7. Try more home cooking
As you can see in the chart above, fast food, restaurant food and take-out typically contains lots of sodium or salt. Food from such places is often seasoned for taste, rather than cooked for health. Also, since these foods are prepared by someone else, you may not be able to customize your take-out meals to your health needs. If you want to have better control over your diet for lowering blood pressure, then try preparing more meals at home. This is where you can control what ingredients you use and how much sodium or salt you add to the meal.
8. Spice it up with non-sodium ingredients
In addition to using low sodium foods, you can reduce the overall sodium in your diet by flavoring your food with non-sodium spices. Learn to love the flavors of your low sodium foods and spices. Here’s a list of great spices to season your food that can help keep your blood pressure in check:
- Fresh citrus juice & zest (i.e. lemon juice, lime zest)

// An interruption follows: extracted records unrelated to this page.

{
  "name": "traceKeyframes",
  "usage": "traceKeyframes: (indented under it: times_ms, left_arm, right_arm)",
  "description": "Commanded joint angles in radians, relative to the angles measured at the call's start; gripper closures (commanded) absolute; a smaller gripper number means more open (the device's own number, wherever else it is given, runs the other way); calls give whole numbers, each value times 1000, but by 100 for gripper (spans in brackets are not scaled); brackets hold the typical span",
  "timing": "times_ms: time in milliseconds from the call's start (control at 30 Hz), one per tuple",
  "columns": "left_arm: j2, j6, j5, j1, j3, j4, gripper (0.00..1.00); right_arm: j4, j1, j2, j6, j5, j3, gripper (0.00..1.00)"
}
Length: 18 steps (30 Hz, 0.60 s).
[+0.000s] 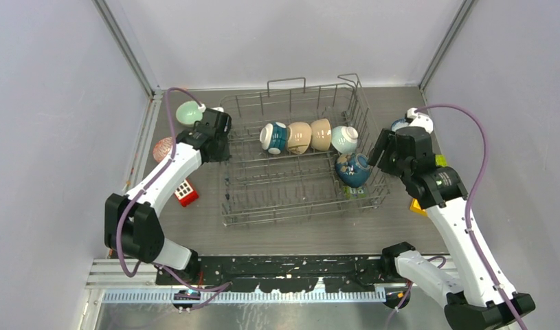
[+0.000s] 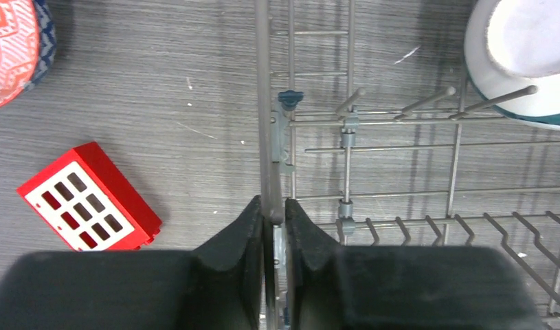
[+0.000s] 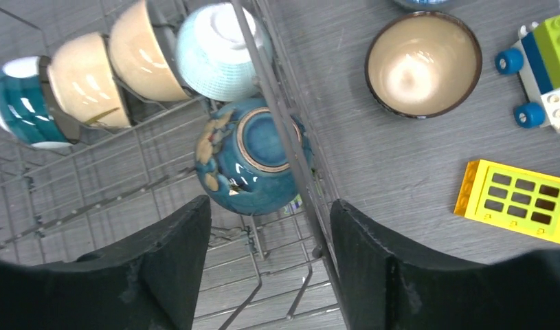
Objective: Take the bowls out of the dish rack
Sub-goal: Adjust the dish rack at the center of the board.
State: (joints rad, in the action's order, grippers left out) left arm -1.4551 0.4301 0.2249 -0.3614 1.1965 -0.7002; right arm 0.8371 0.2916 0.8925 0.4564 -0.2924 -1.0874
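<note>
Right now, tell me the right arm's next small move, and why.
Probably nudge the open right pincer inward over the dark blue bowl: a side wire of the dish rack sits between its fingers, so closing here could catch it. The left pincer holds the rim.

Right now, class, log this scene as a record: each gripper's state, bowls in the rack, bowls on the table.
left gripper: shut on dish rack left rim
right gripper: open, above dark blue bowl
in rack: teal-white bowl, two tan bowls, pale blue bowl, dark blue bowl
on table: mint green bowl, pink patterned bowl, brown-rimmed bowl
</note>
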Motion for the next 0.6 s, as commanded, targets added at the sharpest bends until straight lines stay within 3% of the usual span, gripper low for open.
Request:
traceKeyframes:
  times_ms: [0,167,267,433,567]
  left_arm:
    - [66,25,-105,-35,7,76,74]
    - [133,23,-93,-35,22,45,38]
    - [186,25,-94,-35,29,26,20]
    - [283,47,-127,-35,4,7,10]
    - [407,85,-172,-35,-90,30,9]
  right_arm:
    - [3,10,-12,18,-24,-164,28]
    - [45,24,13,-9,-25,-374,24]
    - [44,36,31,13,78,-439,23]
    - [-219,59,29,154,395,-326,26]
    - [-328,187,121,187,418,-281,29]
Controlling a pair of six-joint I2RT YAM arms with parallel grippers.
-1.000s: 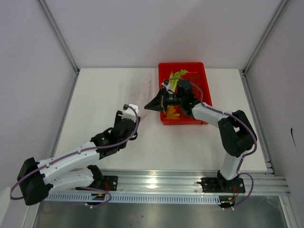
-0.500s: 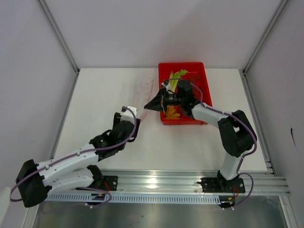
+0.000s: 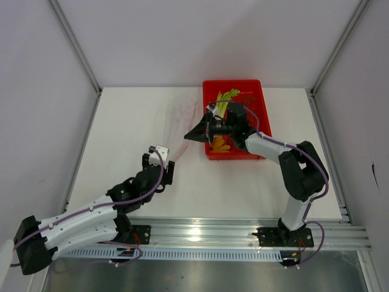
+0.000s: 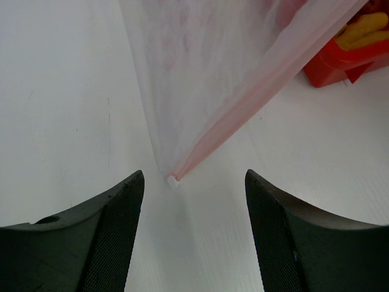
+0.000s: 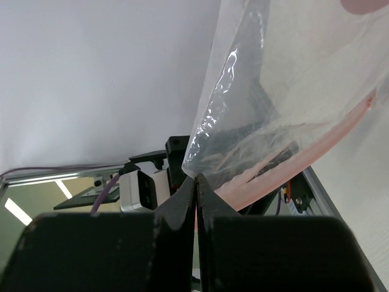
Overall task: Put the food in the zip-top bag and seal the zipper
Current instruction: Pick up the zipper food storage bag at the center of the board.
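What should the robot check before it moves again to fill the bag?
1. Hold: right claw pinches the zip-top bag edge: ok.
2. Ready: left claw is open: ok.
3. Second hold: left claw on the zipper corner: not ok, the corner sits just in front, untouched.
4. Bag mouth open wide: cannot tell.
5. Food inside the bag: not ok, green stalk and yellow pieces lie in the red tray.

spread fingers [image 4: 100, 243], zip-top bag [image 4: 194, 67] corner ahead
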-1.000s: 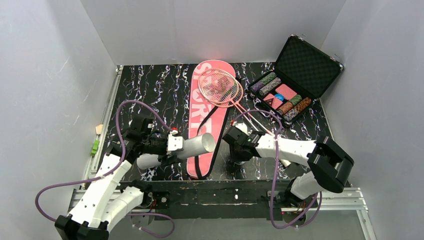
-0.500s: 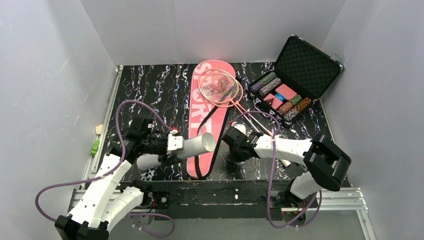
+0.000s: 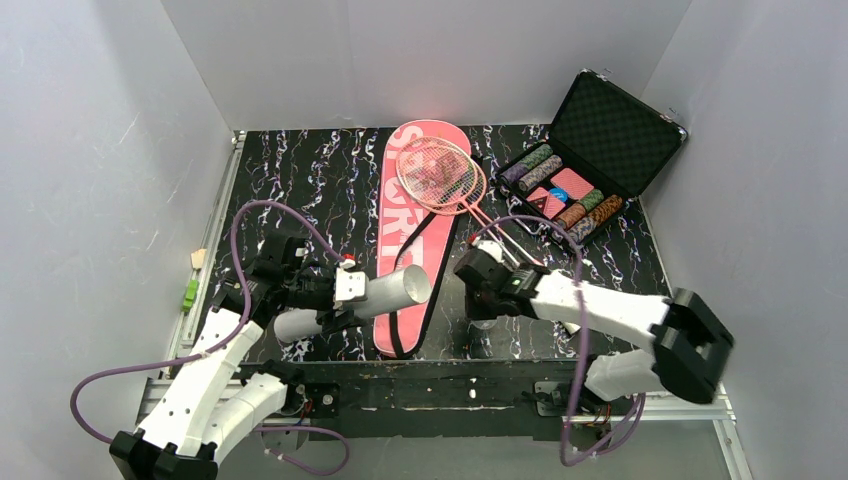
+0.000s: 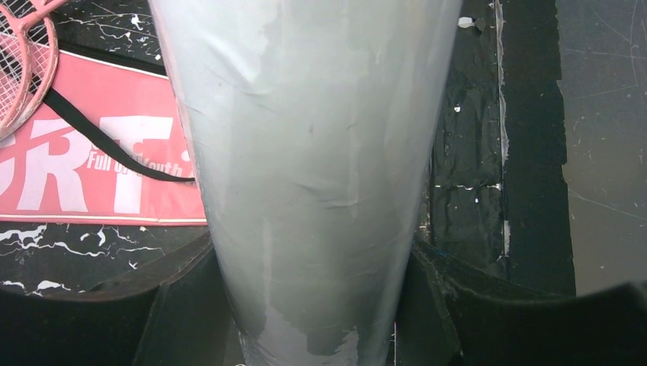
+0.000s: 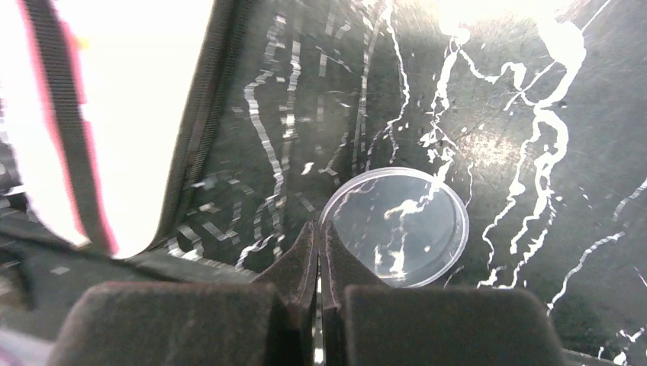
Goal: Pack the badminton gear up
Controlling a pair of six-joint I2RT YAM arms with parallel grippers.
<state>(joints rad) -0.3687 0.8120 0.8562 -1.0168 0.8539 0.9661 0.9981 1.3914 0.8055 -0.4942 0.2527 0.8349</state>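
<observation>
Tube (image 3: pixel 390 292) of the shuttlecocks was off the desk (image 3: pixel 300 170), close to the near edge and a little left of the middle. The left gripper (image 3: pixel 348 290) was clamped around its body, one finger on each side. Its long axis ran almost parallel to the near edge. The open mouth pointed to the right and slightly toward the far edge, and it hung over the near end of the pink bag (image 3: pixel 392 235).

The bag lay in the middle of the desk with its length going from the near edge to the far edge. The two rackets (image 3: pixel 440 172) lay across its far part, with their handles toward the right side.

The right gripper (image 5: pixel 317 236) had its fingers pressed together. In its wrist view the tips stood at the rim of a clear round lid (image 5: pixel 394 226), which seemed to lie flat on the desk beside the bag's zipper edge. I could not tell if the tips touched the rim.

I judged the step in hand to be closing the tube with this lid. To do it well I would open the right fingers, come down low and take the thin rim firmly. The left arm should hold the tube without turning it. The lid's face must then be square to the tube's axis before pushing, or it could go on crooked or slip out.
</observation>
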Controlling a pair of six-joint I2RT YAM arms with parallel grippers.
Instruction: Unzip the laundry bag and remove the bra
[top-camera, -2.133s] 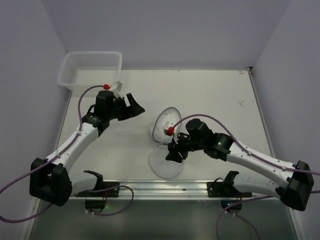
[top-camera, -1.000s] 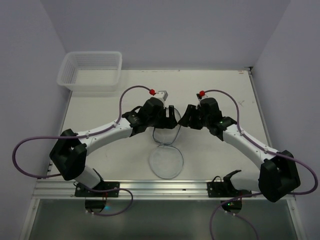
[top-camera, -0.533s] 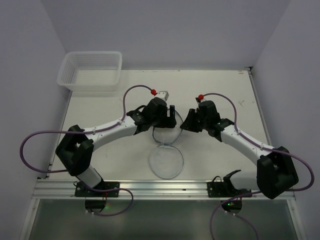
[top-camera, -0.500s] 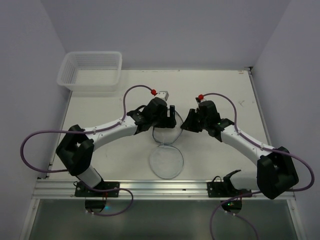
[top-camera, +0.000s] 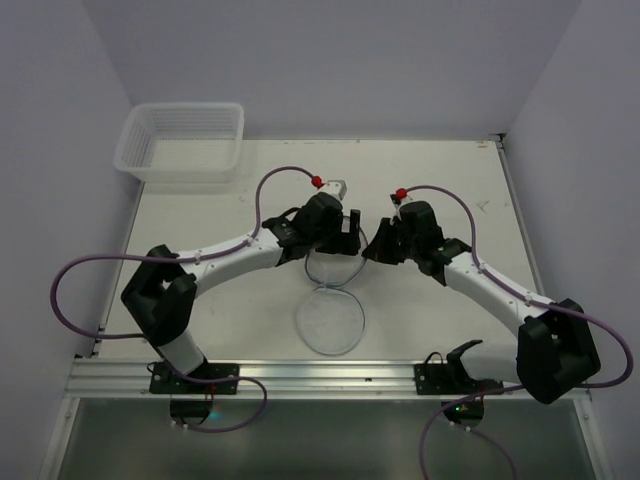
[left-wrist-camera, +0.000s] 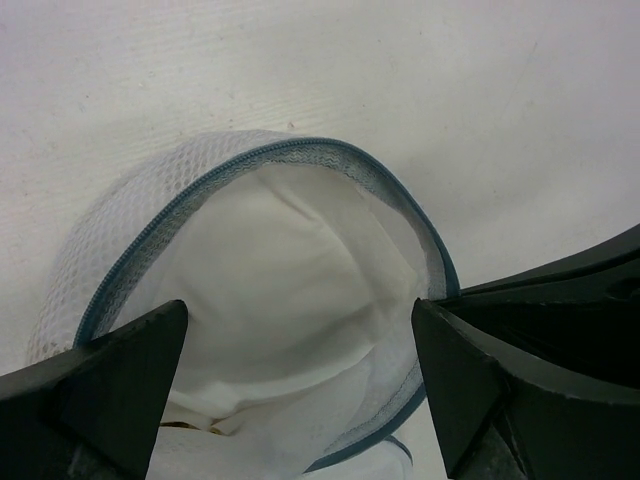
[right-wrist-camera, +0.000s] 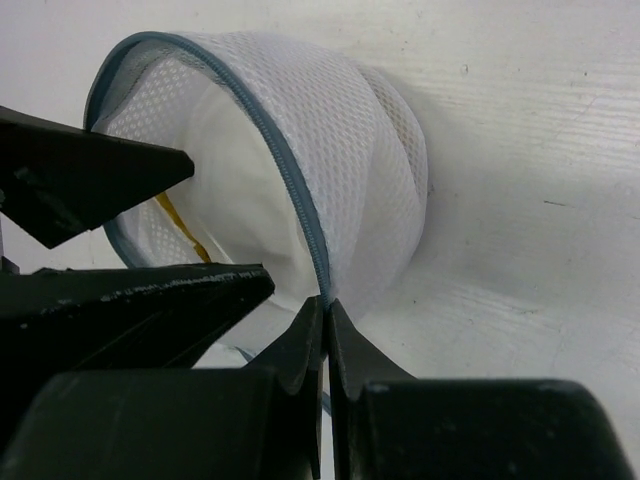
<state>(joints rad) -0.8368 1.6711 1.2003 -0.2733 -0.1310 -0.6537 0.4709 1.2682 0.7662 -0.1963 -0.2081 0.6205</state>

- No salt added mixes (i.e. the Mrs. Dash collection)
- Black pepper
- Plain garlic powder (not garlic salt)
- Onion powder
- Mustard seed
- Chili powder
- Fresh herbs like parsley, cilantro, basil, oregano, dill
- Fresh ginger
- Cinnamon
- Vinegar (i.e. red wine vinegar)
How will you lower your blood pressure?
As you can see from the list above, there are many ways to lower your blood pressure. However, managing blood pressure should be a lifelong goal for people with and without a high blood pressure diagnosis. So, as you try to lower your blood pressure, make sure to include your family and the ones you love so that they too can live a healthier lifestyle.